#### [TASK INSTRUCTIONS]
Wherever the word "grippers" occurs in the listing, copy the whole line.

#### [INFORMATION PROVIDED]

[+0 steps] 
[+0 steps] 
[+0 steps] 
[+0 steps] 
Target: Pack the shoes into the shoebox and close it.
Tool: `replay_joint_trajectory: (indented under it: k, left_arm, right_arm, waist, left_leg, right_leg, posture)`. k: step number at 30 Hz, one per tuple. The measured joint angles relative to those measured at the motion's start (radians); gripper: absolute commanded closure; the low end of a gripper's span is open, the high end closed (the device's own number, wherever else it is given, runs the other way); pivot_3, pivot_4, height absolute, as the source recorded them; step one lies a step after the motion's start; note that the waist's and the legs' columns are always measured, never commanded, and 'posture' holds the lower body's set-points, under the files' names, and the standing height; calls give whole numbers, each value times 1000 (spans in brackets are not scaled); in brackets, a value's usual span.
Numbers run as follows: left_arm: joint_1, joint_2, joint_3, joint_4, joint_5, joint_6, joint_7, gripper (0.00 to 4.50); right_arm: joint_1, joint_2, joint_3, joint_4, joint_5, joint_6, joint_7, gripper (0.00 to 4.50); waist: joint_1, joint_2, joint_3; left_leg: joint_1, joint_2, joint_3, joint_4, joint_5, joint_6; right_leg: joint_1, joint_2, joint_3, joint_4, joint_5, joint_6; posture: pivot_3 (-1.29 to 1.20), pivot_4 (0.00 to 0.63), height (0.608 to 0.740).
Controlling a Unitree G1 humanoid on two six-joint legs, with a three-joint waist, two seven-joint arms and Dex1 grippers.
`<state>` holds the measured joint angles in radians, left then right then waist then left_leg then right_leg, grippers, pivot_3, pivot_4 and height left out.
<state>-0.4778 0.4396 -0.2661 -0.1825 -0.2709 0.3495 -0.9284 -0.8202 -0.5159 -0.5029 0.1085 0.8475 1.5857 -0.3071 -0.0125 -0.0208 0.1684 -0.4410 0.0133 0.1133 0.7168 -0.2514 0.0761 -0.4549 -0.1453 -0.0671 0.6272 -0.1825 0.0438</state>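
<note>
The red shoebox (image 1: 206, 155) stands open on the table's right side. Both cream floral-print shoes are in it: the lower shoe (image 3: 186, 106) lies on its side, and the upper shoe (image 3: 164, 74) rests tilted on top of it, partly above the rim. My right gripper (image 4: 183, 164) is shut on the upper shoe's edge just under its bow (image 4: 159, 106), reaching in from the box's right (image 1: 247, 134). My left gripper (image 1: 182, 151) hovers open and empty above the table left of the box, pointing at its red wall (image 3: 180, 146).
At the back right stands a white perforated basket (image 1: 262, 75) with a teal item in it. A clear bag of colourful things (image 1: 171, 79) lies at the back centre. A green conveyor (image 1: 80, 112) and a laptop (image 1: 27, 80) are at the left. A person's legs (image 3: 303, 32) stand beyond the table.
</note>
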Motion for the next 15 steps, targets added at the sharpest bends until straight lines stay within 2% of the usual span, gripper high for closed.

#### [RESPONSE TO THIS EXERCISE]
Controlling a Unitree G1 humanoid on two six-joint legs, with a three-joint waist, two seven-joint arms and Dex1 grippers.
`<state>` holds the measured joint angles in radians, left then right then waist then left_leg then right_leg, grippers, pivot_3, pivot_4 and height left out.

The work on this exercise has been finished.